According to a report on the Bloomberg News website on April 26, Chinese companies are investing overseas at the fastest pace in eight years.
The report says that as China's leading enterprises build more factories overseas, China's overseas investment is heading for its highest point in eight years, a shift that could soften criticism of Beijing's export boom.
Data released last week showed that China's non-financial outbound direct investment in the first quarter of this year reached nearly 243 billion yuan. This is the highest figure for the first quarter since 2016, representing a nearly 13% increase from the same period last year.
The report also noted that Chinese enterprises in industries leading their global rivals—such as electric vehicles and solar energy—are at the forefront. These investments create jobs and economic growth in overseas markets, rather than causing local producers to go bankrupt through massive exports, which may help ease trade tensions.
Citing Alicia García-Herrero, chief economist for Asia-Pacific at Natixis, the report stated: "China hopes to produce overseas to reduce trade surpluses.
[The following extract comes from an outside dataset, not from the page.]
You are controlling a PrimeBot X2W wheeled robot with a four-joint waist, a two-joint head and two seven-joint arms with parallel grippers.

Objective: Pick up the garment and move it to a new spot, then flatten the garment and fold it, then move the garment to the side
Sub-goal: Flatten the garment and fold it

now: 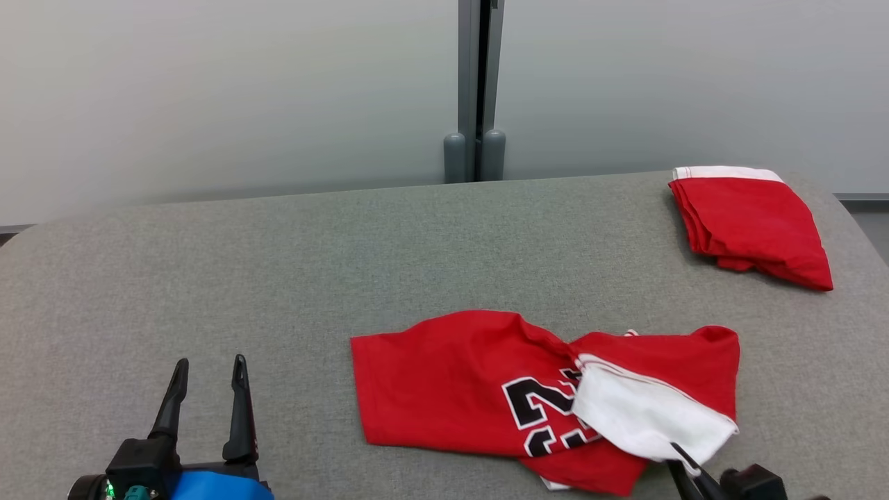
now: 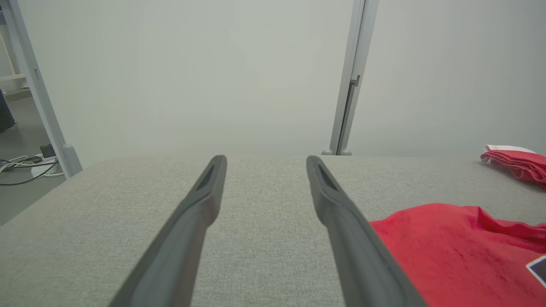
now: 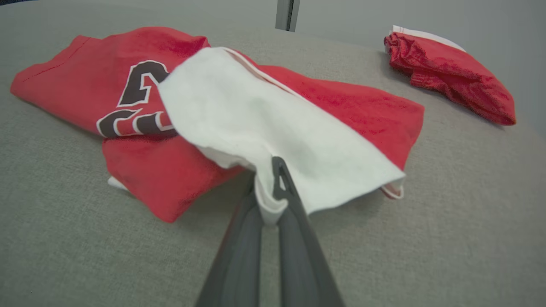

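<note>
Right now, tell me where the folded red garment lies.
In the head view the folded red garment lies far right on the table, beyond the crumpled jersey.

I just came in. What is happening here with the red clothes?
A two-armed robot is working on a crumpled red jersey lying on the grey table. Its right pincer is shut on the edge of the jersey's white flap, probably to lift it. The left pincer hovers open beside the jersey, holding nothing. A folded red garment lies at the far right.

the garment's [image 1: 444,382] white flap [image 1: 646,417] covers part of its black number [image 1: 528,410].
</note>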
I expect this pace to be actively maintained, but they will still face protectionism."
In the 1980s, Japan leveraged overseas investments by its world-leading automakers to ease diplomatic tensions, but it was not viewed as a strategic rival to the U.S. as China is today. Bert Hofman, a professor at the National University of Singapore and former director of China Affairs at the World Bank, said this means Beijing may not be able to follow the same path. He noted that the U.S. and Europe "harbor enormous suspicion of Chinese investments."
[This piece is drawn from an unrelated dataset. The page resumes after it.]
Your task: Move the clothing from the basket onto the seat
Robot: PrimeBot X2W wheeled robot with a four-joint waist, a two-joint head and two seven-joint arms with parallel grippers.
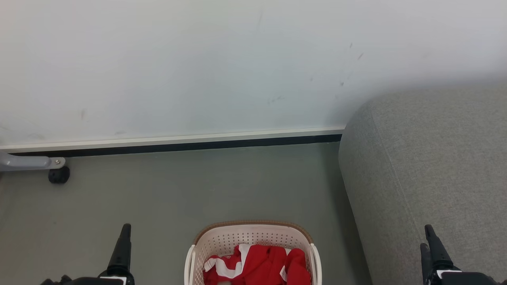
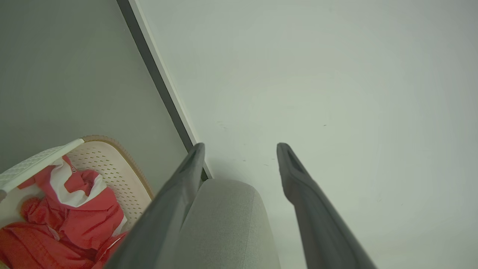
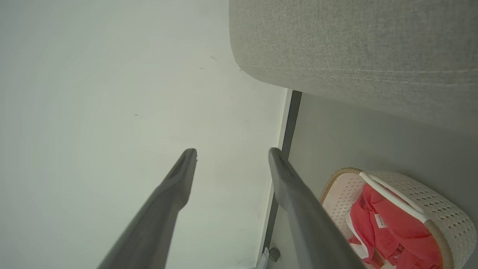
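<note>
Left gripper (image 2: 241,147) fingers stand spread and empty before the grey sofa (image 2: 224,220); red clothing (image 2: 71,220) lies heaped in the cream basket (image 2: 112,164). Right gripper (image 3: 232,154) gapes empty too. Head view: basket stands on the floor (image 1: 198,186) near the sofa, not touching.

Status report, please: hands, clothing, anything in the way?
Left hand, right hand open, empty. Clothing in basket, none on seat. Nothing seen in the way.

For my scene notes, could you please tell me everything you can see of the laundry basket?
The basket is cream-white plastic with perforated walls, a brown woven-look rim and pale side handles. It stands upright on the grey floor, left of the grey sofa and apart from it, holding crumpled red-and-white clothing.
</note>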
Another report released this week shows that China's manufacturing investment in ASEAN surged, nearly tripling last year and being nearly twice the combined total of investments from U.S., South Korean, and Japanese enterprises.
Chinese companies have invested heavily in key raw material processing sectors, such as nickel mines and smelters in Indonesia. They are also making downstream investments. Chery Automobile Company this week announced plans to become the latest Chinese automaker to set up a factory in Thailand, aiming to start producing electric vehicles (EVs) next year.
This month, Chery also signed another agreement to acquire an old Nissan factory in Spain and produce EVs there. As the world's largest EV manufacturer, BYD officially broke ground on its factory in Brazil last month—the company's first EV plant outside Asia—with production scheduled to begin in early 2025. BYD also has a major project in Hungary, which has become a hub for China's commercial activities in Europe.
The report adds that in the solar energy sector, Chinese manufacturers—who dominate global production—are seeking to increase overseas investments as many countries feel uneasy about relying on a geopolitical rival for equipment crucial to the energy transition.
Longi Green Energy and Trina Solar have announced plans to build factories in the U.S., where they can access generous government subsidies as part of the Biden administration's push to develop renewable energy.
The increase in factory construction marks a shift away from infrastructure investment, which until recently constituted the main focus of China's overseas spending.